-- Data records follows --
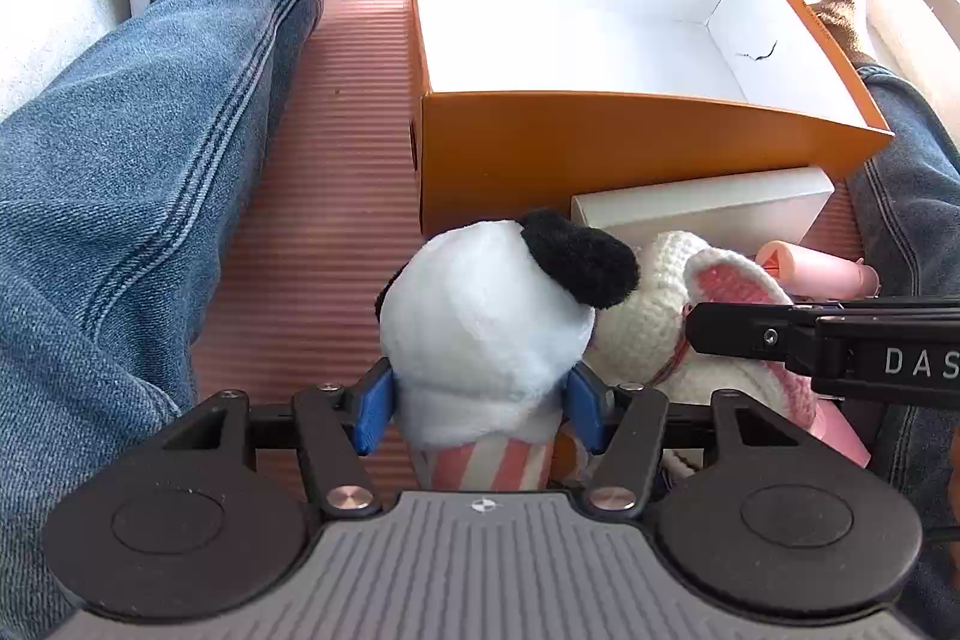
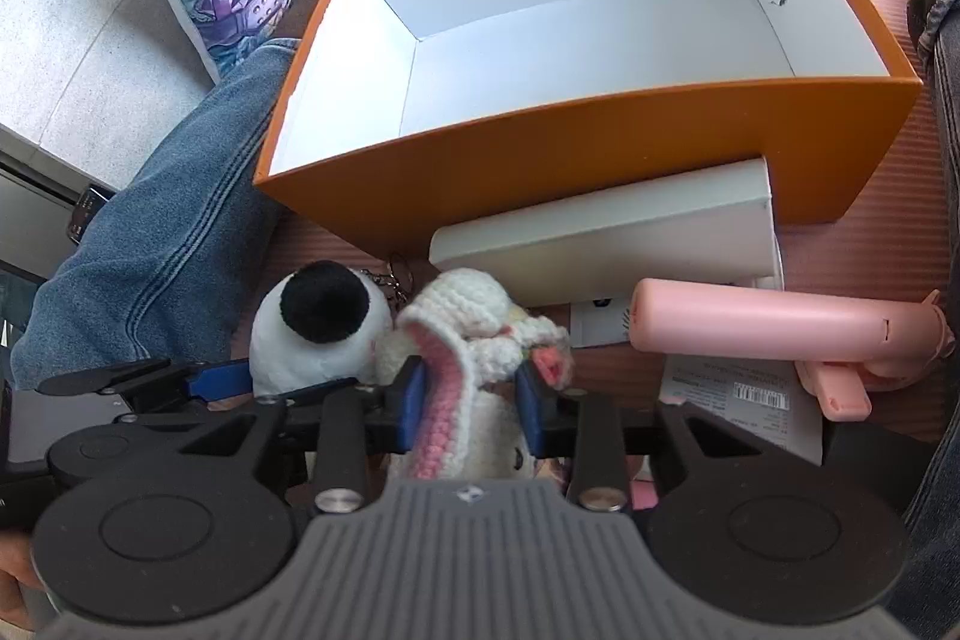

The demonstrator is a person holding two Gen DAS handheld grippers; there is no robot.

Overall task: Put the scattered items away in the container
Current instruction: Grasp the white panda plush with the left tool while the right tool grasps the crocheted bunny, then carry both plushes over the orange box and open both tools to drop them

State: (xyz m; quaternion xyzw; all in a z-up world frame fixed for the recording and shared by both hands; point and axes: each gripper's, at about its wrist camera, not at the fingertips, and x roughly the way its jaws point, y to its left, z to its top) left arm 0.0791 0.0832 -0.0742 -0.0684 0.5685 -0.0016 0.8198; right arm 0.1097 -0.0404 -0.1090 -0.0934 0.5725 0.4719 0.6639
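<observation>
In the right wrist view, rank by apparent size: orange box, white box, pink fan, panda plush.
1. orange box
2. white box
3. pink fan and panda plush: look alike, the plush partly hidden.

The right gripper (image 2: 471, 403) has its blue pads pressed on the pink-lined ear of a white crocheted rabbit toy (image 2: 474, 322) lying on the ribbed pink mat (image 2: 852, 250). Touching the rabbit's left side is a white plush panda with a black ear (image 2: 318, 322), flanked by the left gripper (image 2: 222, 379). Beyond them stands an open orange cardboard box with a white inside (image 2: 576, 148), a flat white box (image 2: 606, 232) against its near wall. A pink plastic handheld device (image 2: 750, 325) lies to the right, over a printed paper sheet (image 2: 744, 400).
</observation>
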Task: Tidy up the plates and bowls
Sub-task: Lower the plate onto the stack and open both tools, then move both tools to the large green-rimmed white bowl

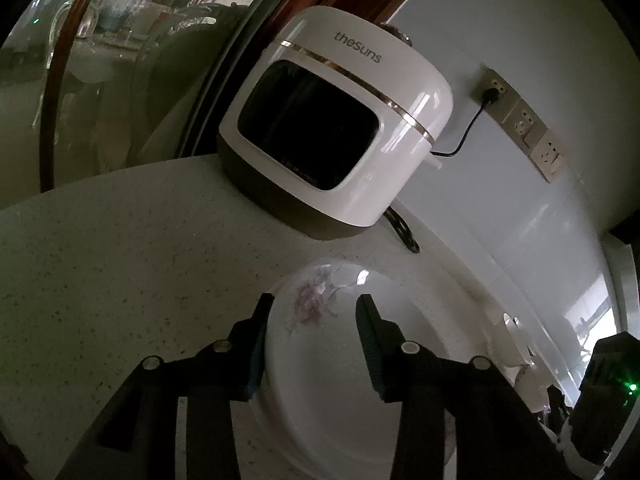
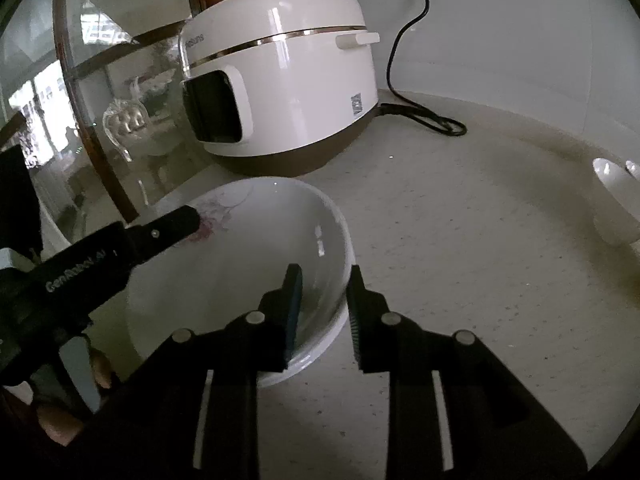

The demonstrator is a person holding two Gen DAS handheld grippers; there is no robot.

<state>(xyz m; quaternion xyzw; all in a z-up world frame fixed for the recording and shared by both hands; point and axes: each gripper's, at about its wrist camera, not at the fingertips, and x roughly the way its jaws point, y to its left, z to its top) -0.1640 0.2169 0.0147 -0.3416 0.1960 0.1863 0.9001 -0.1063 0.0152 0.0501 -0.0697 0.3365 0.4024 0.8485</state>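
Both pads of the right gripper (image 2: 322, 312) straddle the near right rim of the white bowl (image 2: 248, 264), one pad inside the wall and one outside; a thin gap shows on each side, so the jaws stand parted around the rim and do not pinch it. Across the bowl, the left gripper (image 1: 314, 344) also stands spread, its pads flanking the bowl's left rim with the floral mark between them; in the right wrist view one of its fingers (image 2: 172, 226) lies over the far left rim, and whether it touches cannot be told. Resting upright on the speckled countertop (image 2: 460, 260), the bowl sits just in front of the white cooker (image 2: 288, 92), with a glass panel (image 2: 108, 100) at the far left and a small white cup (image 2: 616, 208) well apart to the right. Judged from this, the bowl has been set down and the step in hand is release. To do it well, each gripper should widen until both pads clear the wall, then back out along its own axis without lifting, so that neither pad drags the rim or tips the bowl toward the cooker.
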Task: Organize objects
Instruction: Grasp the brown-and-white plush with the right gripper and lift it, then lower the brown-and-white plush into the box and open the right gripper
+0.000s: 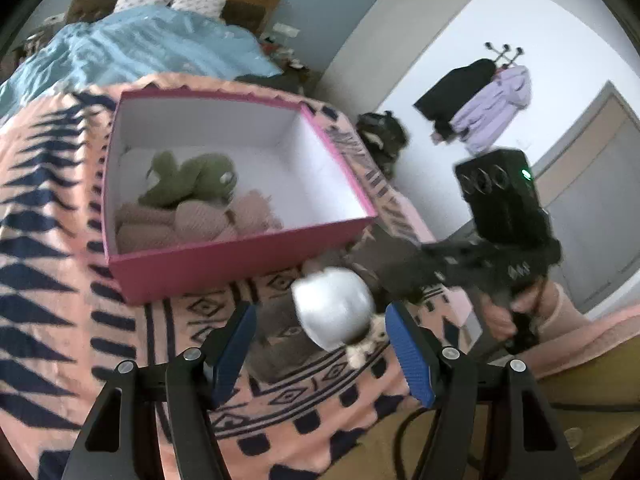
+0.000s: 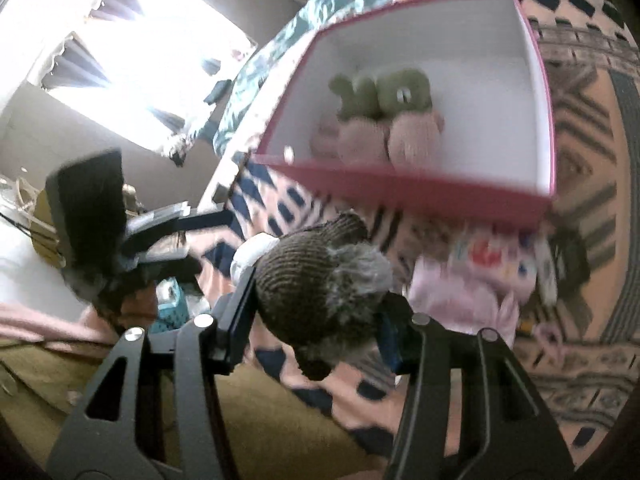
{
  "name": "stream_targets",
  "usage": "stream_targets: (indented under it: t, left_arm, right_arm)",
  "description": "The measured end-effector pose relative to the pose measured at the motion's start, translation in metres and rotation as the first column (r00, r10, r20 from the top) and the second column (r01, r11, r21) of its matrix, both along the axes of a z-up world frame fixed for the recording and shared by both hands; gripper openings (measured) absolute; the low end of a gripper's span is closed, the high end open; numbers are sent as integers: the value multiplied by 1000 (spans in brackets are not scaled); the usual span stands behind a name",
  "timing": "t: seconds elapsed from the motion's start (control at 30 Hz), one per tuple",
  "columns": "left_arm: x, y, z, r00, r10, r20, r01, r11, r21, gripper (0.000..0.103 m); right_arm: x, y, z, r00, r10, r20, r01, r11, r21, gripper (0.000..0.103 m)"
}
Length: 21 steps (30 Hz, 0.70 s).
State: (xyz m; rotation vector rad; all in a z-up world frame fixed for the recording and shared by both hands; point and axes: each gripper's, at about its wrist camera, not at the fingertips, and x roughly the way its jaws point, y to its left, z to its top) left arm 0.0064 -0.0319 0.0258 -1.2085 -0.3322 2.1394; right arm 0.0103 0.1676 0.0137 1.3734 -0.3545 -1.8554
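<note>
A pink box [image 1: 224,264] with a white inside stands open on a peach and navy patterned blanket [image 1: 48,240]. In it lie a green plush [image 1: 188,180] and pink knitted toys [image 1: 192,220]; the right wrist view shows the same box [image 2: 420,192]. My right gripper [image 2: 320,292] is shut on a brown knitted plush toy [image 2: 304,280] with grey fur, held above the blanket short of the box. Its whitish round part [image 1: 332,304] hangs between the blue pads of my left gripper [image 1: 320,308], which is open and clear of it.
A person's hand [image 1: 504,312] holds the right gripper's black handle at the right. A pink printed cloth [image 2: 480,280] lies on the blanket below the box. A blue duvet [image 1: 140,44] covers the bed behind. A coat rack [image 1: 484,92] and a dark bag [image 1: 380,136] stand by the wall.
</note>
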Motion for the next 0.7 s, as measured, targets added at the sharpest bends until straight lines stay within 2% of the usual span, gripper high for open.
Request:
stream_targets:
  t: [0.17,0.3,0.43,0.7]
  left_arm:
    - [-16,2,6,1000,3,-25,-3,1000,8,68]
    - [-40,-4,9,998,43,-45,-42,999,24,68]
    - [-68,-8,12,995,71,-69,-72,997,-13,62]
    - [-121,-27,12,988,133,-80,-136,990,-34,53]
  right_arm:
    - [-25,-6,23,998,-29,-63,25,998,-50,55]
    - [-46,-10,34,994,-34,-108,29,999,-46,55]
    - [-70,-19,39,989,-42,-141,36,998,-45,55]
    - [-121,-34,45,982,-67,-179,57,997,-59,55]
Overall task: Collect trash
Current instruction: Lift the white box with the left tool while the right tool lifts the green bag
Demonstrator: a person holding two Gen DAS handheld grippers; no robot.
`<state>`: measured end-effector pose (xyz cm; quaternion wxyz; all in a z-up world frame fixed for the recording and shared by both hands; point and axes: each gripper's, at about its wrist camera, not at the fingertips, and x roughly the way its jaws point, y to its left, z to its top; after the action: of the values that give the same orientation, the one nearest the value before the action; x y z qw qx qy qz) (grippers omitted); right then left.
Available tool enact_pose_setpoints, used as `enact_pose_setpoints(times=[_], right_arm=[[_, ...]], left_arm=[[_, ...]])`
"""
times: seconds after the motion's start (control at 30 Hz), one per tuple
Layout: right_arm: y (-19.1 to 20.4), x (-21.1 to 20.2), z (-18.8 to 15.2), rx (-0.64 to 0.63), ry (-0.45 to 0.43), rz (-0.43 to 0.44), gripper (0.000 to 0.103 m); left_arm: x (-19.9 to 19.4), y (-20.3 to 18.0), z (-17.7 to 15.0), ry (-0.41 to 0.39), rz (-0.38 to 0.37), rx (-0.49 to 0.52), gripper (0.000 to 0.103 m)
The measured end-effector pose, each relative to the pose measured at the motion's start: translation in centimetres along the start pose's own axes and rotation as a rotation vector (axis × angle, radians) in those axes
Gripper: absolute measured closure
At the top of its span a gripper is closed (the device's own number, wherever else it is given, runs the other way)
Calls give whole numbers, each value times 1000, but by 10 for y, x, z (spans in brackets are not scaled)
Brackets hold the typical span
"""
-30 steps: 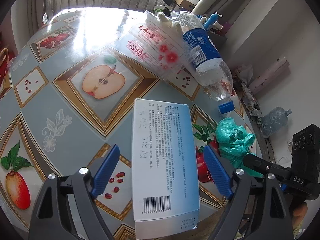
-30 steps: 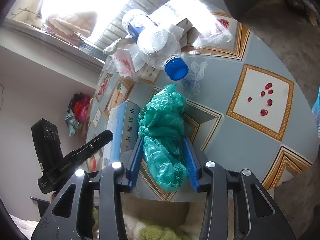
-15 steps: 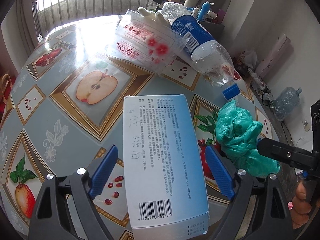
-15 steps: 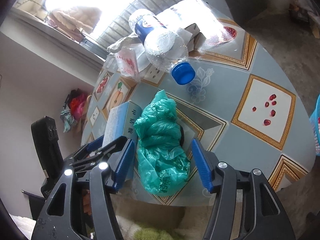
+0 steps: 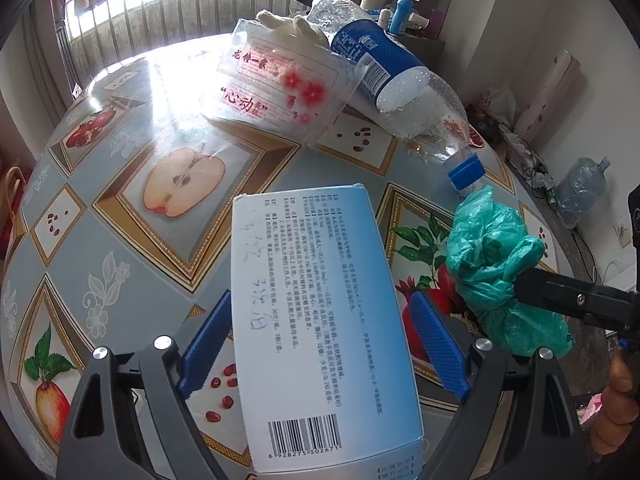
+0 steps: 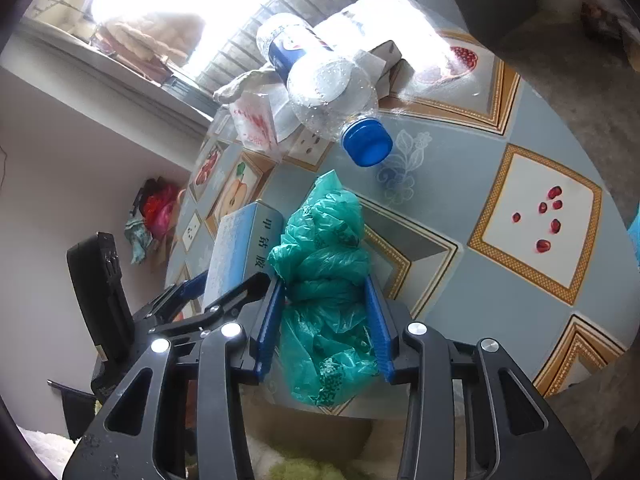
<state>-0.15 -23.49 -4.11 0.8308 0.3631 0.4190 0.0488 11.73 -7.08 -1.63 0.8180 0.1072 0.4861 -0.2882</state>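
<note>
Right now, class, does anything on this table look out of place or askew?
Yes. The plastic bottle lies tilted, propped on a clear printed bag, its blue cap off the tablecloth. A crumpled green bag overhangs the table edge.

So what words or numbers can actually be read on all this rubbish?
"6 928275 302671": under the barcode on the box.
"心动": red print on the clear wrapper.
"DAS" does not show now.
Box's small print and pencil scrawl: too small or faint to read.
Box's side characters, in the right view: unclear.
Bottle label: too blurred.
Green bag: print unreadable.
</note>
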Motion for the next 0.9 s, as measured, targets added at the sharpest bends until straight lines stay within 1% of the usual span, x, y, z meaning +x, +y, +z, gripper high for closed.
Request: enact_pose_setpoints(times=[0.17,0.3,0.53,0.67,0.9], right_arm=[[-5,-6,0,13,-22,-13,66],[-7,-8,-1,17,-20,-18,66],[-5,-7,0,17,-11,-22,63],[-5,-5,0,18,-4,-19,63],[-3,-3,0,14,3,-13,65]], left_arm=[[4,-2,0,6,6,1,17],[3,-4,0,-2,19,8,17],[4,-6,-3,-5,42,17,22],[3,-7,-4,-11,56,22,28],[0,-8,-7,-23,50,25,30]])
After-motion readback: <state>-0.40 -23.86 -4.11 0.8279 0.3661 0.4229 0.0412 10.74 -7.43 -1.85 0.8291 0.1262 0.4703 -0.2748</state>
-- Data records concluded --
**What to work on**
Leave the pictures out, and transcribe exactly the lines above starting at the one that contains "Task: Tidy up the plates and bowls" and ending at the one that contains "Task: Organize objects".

**Reply to the task**
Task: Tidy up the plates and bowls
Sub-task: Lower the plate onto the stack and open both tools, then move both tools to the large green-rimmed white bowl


The demonstrator is a person holding two Gen DAS handheld grippers; there is no robot.

<state>(xyz m; quaternion xyzw; all in a z-up world frame fixed for the recording and shared by both hands; point and axes: each gripper's, at about its wrist camera, not at the fingertips, and x roughly the way its jaws point, y to its left, z to its top) -0.1640 0.2169 0.0147 -0.3416 0.1960 0.1863 0.9001 -0.1063 0.0152 0.0501 -0.0697 0.3365 0.4024 0.8485</state>
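Both pads of the right gripper (image 2: 322, 312) straddle the near right rim of the white bowl (image 2: 248, 264), one pad inside the wall and one outside; a thin gap shows on each side, so the jaws stand parted around the rim and do not pinch it. Across the bowl, the left gripper (image 1: 314, 344) also stands spread, its pads flanking the bowl's left rim with the floral mark between them; in the right wrist view one of its fingers (image 2: 172, 226) lies over the far left rim, and whether it touches cannot be told. Resting upright on the speckled countertop (image 2: 460, 260), the bowl sits just in front of the white cooker (image 2: 288, 92), with a glass panel (image 2: 108, 100) at the far left and a small white cup (image 2: 616, 208) well apart to the right. Judged from this, the bowl has been set down and the step in hand is release. To do it well, each gripper should widen until both pads clear the wall, then back out along its own axis without lifting, so that neither pad drags the rim or tips the bowl toward the cooker.
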Task: Organize objects

The answer given above is complete as it stands.